REQUIRED ACTION
Each line below is to be copied exactly; images do not go into the copy.
++++ DATA
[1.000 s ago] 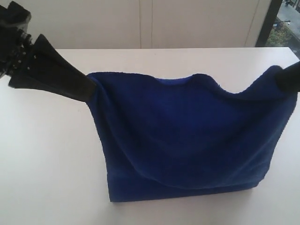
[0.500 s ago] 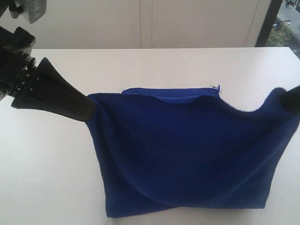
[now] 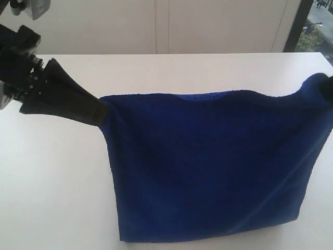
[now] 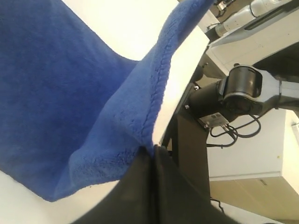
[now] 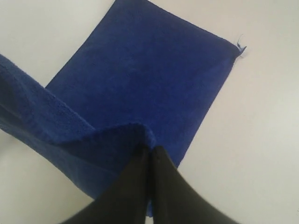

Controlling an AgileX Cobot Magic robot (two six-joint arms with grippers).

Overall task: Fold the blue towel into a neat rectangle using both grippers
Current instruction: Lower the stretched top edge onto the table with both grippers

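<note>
Though exterior view nearly hides right gripper (image 5: 150,150), its wrist view shows it clamped on blue towel (image 3: 208,166) corner; left gripper (image 3: 102,112) pinches other corner; towel's long axis runs left-right.

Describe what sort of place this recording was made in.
Likely a robotics lab or test room: a plain white table carrying the blue towel, a dark jointed robot arm with loose cables beside it, and bare pale wall panels behind.
</note>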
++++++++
RESPONSE TO THIS TASK
[1.000 s ago] 
[0.500 s ago] 
[now] 
[now] 
[now] 

Controlling an AgileX Cobot Magic robot (two six-joint arms with grippers).

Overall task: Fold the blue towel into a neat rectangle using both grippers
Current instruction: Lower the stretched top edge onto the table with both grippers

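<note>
Though exterior view nearly hides right gripper (image 5: 150,150), its wrist view shows it clamped on blue towel (image 3: 208,166) corner; left gripper (image 3: 102,112) pinches other corner; towel's long axis runs left-right.

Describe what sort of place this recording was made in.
Likely a robotics lab or test room: a plain white table carrying the blue towel, a dark jointed robot arm with loose cables beside it, and bare pale wall panels behind.
</note>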

No part of the answer remains open.